> [TASK DETAILS]:
Write the listing out again, exactly as it reads below.
= = = =
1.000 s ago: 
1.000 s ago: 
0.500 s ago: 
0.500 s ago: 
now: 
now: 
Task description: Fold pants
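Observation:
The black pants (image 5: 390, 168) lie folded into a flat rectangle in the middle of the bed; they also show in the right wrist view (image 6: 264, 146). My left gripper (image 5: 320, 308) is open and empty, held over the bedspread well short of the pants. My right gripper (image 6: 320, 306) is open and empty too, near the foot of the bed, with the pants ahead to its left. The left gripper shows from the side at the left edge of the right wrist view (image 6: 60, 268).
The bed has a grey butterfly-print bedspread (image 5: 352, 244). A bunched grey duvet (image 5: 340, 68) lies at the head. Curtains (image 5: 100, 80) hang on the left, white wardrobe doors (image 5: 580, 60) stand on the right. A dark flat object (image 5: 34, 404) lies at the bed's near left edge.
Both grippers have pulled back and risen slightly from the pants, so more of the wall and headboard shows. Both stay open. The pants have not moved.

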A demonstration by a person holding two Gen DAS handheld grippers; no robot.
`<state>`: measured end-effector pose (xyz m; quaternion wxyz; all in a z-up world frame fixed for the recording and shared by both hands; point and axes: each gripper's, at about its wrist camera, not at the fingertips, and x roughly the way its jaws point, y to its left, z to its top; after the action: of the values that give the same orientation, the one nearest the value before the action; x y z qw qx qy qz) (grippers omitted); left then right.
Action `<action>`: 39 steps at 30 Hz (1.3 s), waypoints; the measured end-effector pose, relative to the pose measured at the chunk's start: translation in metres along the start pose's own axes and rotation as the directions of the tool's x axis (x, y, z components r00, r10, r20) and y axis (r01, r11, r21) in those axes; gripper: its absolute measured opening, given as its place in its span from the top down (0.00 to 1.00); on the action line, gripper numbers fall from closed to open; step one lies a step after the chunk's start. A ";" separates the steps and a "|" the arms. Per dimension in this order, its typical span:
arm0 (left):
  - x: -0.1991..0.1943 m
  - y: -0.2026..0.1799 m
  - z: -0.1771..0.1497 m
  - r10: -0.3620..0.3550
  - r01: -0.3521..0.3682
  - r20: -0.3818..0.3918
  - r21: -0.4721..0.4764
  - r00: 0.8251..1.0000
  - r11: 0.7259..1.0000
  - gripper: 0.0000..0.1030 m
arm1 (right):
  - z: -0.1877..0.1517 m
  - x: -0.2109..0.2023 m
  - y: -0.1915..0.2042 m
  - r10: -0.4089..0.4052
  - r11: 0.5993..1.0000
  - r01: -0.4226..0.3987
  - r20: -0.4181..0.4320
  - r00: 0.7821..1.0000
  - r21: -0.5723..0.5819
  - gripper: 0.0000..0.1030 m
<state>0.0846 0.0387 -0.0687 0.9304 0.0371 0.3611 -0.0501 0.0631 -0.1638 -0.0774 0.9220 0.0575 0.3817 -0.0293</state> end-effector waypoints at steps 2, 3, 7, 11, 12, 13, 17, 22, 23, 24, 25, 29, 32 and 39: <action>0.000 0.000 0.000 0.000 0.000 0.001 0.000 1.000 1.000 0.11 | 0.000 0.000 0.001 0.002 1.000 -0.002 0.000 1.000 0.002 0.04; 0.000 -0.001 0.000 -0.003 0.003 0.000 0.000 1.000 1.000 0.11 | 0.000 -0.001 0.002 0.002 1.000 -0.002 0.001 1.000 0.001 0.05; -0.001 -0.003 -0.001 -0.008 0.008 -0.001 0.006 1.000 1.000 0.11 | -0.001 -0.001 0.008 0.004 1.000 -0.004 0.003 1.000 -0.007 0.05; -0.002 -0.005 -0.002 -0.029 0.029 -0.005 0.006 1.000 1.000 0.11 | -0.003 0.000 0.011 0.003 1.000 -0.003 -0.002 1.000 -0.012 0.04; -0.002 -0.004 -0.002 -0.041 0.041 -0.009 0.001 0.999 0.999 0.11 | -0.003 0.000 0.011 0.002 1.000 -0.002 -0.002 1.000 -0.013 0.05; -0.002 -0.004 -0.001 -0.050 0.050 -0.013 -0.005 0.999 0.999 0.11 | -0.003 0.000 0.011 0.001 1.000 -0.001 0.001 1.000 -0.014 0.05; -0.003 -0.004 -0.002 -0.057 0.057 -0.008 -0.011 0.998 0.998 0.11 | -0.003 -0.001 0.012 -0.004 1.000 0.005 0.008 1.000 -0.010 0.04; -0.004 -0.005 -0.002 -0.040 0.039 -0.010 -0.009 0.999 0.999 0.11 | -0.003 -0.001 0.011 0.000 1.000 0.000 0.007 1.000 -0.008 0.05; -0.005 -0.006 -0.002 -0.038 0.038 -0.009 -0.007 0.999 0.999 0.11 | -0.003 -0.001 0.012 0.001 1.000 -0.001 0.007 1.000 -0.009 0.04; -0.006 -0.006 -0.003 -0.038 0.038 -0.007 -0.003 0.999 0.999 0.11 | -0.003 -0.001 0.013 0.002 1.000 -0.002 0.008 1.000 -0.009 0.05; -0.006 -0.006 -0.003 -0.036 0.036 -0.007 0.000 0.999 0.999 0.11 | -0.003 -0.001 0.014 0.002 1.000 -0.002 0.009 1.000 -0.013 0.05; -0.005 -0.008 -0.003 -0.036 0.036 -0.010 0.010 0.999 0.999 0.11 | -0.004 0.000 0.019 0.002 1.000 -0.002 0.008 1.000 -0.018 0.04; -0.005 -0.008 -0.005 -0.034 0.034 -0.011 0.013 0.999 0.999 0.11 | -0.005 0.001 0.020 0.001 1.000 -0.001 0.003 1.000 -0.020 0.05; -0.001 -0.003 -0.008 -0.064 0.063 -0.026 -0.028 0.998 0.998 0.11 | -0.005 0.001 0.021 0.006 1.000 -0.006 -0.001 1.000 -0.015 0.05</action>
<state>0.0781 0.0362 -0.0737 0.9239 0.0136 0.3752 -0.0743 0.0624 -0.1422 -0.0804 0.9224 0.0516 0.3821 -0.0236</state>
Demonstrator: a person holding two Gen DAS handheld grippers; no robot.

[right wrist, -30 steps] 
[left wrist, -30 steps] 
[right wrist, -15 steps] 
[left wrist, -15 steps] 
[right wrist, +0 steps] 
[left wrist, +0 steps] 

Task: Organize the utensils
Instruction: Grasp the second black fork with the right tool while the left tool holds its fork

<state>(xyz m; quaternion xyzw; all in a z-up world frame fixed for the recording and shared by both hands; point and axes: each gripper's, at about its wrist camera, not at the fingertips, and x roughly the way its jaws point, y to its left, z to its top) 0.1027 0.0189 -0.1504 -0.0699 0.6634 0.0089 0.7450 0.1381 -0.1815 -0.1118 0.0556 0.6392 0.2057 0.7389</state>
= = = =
> [SOLUTION TO THIS TASK]:
1.000 s ago: 
1.000 s ago: 
0.500 s ago: 
0.500 s ago: 
now: 
now: 
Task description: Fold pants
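Observation:
The black pants (image 5: 390, 168) lie folded into a flat rectangle in the middle of the bed; they also show in the right wrist view (image 6: 264, 146). My left gripper (image 5: 320, 308) is open and empty, held over the bedspread well short of the pants. My right gripper (image 6: 320, 306) is open and empty too, near the foot of the bed, with the pants ahead to its left. The left gripper shows from the side at the left edge of the right wrist view (image 6: 60, 268).
The bed has a grey butterfly-print bedspread (image 5: 352, 244). A bunched grey duvet (image 5: 340, 68) lies at the head. Curtains (image 5: 100, 80) hang on the left, white wardrobe doors (image 5: 580, 60) stand on the right. A dark flat object (image 5: 34, 404) lies at the bed's near left edge.
Both grippers have pulled back and risen slightly from the pants, so more of the wall and headboard shows. Both stay open. The pants have not moved.
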
A demonstration by a person holding two Gen DAS handheld grippers; no robot.
`<state>`: measured end-effector pose (xyz m; quaternion wxyz; all in a z-up world frame fixed for the recording and shared by both hands; point and axes: each gripper's, at about its wrist camera, not at the fingertips, and x roughly the way its jaws point, y to its left, z to its top; after the action: of the values that give the same orientation, the one nearest the value before the action; x y z qw qx qy qz) (grippers omitted); left then right.
Action `<action>`: 39 steps at 30 Hz (1.3 s), waypoints; the measured end-effector pose, relative to the pose measured at the chunk's start: translation in metres along the start pose's own axes and rotation as the directions of the tool's x axis (x, y, z components r00, r10, r20) and y axis (r01, r11, r21) in those axes; gripper: its absolute measured opening, given as its place in its span from the top down (0.00 to 1.00); on the action line, gripper numbers fall from closed to open; step one lies a step after the chunk's start. A ";" separates the steps and a "|" the arms. Per dimension in this order, its typical span:
arm0 (left):
  - x: -0.1991..0.1943 m
  - y: -0.2026..0.1799 m
  - z: -0.1771..0.1497 m
  - r10: -0.3620..0.3550
  - r01: -0.3521..0.3682
  - r20: -0.3818..0.3918
  - r21: -0.4721..0.4764
  - r00: 0.8251..1.0000
  - r11: 0.7259..1.0000
  - gripper: 0.0000..0.1030 m
arm1 (right):
  - z: -0.1877..0.1517 m
  - x: -0.2109..0.2023 m
  - y: -0.1915..0.2042 m
  - r10: -0.4089..0.4052
  - r11: 0.5993..1.0000
  - r01: -0.4226..0.3987
  - r20: -0.4181..0.4320
  - r00: 0.7821..1.0000
  - r21: -0.5723..0.5819
  - gripper: 0.0000..0.1030 m
<state>0.0846 0.0387 -0.0687 0.9304 0.0371 0.3611 -0.0501 0.0631 -0.1638 -0.0774 0.9220 0.0575 0.3817 -0.0293</state> end-effector waypoints at steps 2, 3, 7, 11, 12, 13, 17, 22, 23, 24, 25, 29, 32 and 39: <action>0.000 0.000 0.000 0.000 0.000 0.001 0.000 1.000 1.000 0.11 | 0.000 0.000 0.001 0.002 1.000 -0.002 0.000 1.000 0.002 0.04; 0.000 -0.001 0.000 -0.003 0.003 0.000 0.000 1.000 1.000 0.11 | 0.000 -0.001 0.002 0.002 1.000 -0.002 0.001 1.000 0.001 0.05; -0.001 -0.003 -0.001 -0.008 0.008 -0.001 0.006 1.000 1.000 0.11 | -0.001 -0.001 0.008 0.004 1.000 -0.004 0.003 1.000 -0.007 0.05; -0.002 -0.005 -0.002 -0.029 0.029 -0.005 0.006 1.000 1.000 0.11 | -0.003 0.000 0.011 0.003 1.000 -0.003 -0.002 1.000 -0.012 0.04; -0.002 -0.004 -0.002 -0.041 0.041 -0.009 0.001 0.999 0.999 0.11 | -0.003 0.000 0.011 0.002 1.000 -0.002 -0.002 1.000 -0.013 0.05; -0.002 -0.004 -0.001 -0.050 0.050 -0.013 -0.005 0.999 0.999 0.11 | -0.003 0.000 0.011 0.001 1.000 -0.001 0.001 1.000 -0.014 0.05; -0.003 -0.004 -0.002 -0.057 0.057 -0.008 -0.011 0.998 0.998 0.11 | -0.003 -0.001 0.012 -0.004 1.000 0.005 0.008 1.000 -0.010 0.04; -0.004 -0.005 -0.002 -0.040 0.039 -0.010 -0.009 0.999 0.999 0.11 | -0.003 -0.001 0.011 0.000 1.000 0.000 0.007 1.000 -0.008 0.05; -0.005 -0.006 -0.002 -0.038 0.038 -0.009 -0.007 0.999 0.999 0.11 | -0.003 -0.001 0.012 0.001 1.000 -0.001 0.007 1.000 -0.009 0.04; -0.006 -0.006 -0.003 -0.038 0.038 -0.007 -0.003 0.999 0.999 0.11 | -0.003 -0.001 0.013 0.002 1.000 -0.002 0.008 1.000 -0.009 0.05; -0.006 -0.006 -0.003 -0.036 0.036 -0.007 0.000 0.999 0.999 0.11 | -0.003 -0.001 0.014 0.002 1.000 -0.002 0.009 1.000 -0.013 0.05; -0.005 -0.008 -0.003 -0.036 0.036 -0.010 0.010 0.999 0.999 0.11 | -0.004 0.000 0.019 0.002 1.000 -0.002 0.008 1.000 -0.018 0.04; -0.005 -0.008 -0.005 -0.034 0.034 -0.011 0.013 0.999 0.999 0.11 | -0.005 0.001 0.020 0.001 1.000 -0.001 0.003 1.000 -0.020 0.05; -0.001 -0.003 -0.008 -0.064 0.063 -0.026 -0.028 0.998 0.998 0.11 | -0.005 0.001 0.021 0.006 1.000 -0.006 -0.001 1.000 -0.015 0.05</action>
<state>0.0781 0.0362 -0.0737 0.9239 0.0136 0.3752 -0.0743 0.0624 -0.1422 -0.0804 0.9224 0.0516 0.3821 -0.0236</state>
Demonstrator: a person holding two Gen DAS handheld grippers; no robot.

[right wrist, -30 steps] 
[left wrist, -30 steps] 
[right wrist, -15 steps] 
[left wrist, -15 steps] 
[right wrist, +0 steps] 
[left wrist, +0 steps] 

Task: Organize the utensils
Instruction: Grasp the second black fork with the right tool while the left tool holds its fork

<state>(xyz m; quaternion xyzw; all in a z-up world frame fixed for the recording and shared by both hands; point and axes: each gripper's, at about its wrist camera, not at the fingertips, and x roughly the way its jaws point, y to its left, z to its top) 0.1027 0.0189 -0.1504 -0.0699 0.6634 0.0089 0.7450 0.1381 -0.1815 -0.1118 0.0556 0.6392 0.2057 0.7389</state>

The requested output has been given in full.